Go line by line through the data below and work out how many lines contain "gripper"; the answer is that number alone.

**INFORMATION SUPPLIED:**
# # # # #

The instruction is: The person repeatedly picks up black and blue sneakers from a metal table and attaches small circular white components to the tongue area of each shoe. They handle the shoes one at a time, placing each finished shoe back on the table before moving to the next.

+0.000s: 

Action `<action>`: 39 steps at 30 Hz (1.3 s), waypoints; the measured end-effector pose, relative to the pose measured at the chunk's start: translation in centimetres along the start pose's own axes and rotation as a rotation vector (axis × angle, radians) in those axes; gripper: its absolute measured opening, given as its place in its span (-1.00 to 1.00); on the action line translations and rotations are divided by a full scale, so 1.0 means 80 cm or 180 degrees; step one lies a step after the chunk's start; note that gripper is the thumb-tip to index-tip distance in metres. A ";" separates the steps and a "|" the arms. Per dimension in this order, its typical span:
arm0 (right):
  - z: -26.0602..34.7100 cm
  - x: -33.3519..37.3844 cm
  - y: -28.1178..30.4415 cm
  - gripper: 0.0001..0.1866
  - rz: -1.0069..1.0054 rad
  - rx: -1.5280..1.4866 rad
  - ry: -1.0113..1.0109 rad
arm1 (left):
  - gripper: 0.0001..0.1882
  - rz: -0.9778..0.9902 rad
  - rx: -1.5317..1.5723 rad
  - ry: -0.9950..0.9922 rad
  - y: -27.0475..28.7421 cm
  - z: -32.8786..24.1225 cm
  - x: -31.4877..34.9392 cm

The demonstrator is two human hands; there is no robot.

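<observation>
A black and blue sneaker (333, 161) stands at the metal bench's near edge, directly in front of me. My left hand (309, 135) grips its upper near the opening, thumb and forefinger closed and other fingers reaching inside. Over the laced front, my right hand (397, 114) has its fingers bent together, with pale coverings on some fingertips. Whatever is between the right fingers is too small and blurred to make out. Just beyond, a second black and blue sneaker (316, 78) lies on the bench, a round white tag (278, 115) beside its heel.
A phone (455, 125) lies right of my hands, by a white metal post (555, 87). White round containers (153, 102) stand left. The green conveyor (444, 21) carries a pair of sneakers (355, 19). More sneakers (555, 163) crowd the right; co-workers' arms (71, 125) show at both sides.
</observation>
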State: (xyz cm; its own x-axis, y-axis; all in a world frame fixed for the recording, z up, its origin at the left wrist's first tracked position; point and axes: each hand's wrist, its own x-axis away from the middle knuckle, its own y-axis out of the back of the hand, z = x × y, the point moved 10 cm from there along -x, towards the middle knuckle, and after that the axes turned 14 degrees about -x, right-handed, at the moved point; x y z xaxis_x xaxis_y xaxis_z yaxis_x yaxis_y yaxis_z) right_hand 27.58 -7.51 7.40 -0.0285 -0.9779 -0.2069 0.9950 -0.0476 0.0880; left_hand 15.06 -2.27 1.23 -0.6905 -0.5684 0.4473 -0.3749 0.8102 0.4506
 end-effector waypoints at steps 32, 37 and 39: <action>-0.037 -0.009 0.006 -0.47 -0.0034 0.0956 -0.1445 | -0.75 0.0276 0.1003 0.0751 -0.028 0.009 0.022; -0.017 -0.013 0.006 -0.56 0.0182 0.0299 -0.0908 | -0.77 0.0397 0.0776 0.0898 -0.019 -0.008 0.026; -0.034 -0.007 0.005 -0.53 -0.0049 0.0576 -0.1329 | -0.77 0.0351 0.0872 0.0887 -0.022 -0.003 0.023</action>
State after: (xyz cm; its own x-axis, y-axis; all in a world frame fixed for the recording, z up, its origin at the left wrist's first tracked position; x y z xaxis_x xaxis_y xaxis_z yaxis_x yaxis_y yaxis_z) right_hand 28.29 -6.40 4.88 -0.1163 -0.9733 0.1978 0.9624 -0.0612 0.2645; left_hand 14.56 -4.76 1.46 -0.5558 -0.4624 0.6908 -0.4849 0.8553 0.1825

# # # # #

**TASK ANSWER:** 3